That is a part of what I meant with the "varied takes on it;" perhaps the youngest generation is going into forgetfulness, but a lot of the Left orientation in adult German politics comes from a turning away from the crimes of the Reich. At the same time there is a large body of thought among the older adults that while they realize the genocide against the Jews was very wrong, they don't regret much else about it (especially as you go farther south it seems), and throughout the land there is a certain hidden pride that they totally kicked France's ass in the space of a month in 1940, nor do they feel they were beaten by anything besides overwhelming numbers and materiel when they ended up pitted against both the US and the USSR. Not that they think Hitler was anything but a whack job, they pretty much blame him for getting them at war with both of the big boys at the same time.
There is an element of truth to the Soviet extermination camps thing, in that between Lenin and Stalin, something like 30 million Soviets died by their own government's hand before the War by execution or in labor camps, exceeding even their devastating war losses later. Of course they were all Soviets and it really didn't have much of anything to do with their ethnicity.
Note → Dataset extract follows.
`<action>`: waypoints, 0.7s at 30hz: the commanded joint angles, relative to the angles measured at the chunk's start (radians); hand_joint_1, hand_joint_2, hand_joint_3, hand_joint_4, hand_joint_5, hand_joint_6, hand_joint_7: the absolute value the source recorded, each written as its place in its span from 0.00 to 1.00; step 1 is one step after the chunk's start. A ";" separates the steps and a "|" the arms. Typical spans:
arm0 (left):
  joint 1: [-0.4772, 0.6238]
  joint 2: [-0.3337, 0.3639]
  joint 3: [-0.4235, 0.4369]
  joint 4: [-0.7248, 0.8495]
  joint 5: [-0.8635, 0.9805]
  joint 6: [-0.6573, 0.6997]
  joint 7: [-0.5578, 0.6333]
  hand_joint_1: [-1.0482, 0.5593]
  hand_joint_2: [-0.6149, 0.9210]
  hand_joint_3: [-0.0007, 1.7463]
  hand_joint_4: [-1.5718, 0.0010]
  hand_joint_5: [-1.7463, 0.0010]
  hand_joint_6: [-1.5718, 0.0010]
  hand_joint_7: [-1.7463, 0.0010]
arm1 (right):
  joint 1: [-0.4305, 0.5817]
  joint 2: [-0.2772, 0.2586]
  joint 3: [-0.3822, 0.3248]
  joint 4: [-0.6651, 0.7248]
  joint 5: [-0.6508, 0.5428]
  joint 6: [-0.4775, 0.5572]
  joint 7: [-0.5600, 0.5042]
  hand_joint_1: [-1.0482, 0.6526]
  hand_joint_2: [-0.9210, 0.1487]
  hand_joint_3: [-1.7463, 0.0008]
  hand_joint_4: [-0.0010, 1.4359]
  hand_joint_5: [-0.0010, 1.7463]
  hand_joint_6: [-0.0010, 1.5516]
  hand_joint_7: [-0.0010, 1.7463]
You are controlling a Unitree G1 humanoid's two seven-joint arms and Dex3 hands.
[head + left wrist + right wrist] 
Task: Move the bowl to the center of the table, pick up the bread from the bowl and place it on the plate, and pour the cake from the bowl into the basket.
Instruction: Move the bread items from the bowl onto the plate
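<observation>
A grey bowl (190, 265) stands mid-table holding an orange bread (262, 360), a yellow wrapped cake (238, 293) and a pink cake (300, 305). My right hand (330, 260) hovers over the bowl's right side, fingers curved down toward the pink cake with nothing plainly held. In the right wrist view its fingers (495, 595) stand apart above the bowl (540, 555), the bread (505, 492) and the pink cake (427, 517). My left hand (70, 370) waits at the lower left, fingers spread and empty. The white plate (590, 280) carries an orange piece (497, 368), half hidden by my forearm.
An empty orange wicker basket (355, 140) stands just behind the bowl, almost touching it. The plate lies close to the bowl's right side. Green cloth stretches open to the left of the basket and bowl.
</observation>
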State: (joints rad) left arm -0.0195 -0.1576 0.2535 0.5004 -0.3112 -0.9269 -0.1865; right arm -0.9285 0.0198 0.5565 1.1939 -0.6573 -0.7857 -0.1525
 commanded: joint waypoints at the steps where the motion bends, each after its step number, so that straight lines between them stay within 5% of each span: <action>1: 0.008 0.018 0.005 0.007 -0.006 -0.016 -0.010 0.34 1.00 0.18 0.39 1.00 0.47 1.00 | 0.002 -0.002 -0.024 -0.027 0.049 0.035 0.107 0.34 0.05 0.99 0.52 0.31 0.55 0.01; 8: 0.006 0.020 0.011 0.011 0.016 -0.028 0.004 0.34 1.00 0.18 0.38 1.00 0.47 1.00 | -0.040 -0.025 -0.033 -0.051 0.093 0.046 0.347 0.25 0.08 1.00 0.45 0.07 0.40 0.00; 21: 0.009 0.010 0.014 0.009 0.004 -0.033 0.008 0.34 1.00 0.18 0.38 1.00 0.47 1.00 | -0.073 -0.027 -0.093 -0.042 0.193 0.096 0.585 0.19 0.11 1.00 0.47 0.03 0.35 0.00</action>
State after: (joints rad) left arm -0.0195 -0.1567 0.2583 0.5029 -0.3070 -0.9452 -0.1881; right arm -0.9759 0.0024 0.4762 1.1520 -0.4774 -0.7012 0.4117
Reading the books penned by Germans after the war, you do get the impression they believed the invasion of the USSR was an exercise in jumping the Russkiis first, before the Russkiis jumped them, based both on the intel they had as well as first-hand observations of the depth and nature of Soviet military dispositions in the first weeks of the attack. They were very likely right, but for various shifting reasons this point was totally glossed over in the US then and since. Certainly the Soviets were not going to be ready to do it in 1941 and unlikely to be ready even in 1942. If Stalin regarded the Molotov-Ribbentrop pact as anything more than a temporary convenience, it would be the most exceptional document in the entire history of Stalin-era Soviet diplomacy.